Plus parlant encore, le même sondage indique que 28 % de l'ensemble de l'opinion étasunienne considèrent que Donald Trump a bien agi (proper), 31 % qu'il a certes mal agi mais est resté dans les clous (not proper, but legal), et seulement 41 estiment sa conduite illégale.
Le plus fou est la majorité des républicains pensent que le Donald a ainsi agi pour protéger les intérêts américains et faire cesser la corruption (ie des démocrates). Quant à lui, il a fait savoir via son administration que, s'il avait fait geler la contribution des États-Unis à l'Ukraine, c'était pour que l'Union européenne et en particulier l'Allemagne soit incitée à prendre le relai ou à augmenter son aide militaire à l'Ukraine. Ben voyons, non, ce n'était ni du chantage, ni une monnaie d'échange...

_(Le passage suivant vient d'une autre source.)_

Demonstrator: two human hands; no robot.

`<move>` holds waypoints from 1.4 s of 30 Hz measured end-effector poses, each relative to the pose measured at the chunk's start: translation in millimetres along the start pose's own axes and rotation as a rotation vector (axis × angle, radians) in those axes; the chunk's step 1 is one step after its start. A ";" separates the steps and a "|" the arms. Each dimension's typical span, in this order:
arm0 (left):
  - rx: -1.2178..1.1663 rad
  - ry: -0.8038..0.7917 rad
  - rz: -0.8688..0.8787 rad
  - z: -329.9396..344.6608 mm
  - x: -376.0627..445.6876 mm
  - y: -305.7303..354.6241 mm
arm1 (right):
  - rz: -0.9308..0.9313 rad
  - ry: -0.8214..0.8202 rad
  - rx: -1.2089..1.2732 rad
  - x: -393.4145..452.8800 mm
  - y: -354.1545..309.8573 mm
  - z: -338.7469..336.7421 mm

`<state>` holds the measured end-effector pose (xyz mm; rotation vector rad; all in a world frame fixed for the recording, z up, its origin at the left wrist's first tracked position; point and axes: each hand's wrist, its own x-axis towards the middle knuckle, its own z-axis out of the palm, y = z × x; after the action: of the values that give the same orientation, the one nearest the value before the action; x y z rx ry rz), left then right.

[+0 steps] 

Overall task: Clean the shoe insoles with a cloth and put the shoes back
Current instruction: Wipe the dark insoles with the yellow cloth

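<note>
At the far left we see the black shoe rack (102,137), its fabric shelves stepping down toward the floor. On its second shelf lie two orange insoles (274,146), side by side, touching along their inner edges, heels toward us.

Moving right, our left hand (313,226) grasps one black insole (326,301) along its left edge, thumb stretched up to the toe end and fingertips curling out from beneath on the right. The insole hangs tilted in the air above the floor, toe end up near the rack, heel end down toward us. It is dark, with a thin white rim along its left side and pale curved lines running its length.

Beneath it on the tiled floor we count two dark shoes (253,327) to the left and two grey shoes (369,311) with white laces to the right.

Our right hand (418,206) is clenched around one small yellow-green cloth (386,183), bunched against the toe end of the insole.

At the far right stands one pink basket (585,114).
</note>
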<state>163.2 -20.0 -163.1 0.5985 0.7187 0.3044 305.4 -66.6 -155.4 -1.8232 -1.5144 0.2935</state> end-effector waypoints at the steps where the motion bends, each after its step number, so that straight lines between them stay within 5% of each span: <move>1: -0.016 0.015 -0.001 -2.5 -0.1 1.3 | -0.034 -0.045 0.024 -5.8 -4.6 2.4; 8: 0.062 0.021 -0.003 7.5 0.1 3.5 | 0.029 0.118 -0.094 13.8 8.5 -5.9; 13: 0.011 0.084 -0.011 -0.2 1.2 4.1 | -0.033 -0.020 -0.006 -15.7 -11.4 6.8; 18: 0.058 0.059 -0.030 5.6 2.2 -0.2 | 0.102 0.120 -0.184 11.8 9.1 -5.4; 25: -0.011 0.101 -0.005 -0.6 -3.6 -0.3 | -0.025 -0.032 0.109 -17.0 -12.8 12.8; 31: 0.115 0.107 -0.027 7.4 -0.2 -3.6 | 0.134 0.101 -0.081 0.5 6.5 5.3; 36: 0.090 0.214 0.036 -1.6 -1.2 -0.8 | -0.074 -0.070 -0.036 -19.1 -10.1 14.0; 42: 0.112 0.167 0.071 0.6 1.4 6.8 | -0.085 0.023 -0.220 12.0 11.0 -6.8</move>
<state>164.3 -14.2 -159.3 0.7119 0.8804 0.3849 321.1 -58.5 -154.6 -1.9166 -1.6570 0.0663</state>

Tocqueville, inquiète-toi, la marge d'erreur n'est que de 2,3 %.  Et le même sondage révèle 61% d'optimistes, et autant d'adultes considérant que l'économie américaine se porte bien ou très bien...
Comme disait Clinton, it's the economy, stupid! Au moins, cela ne varie pas. Mais à 13 mois des élections, sauf revirement, c'est tout bon pour le Donald.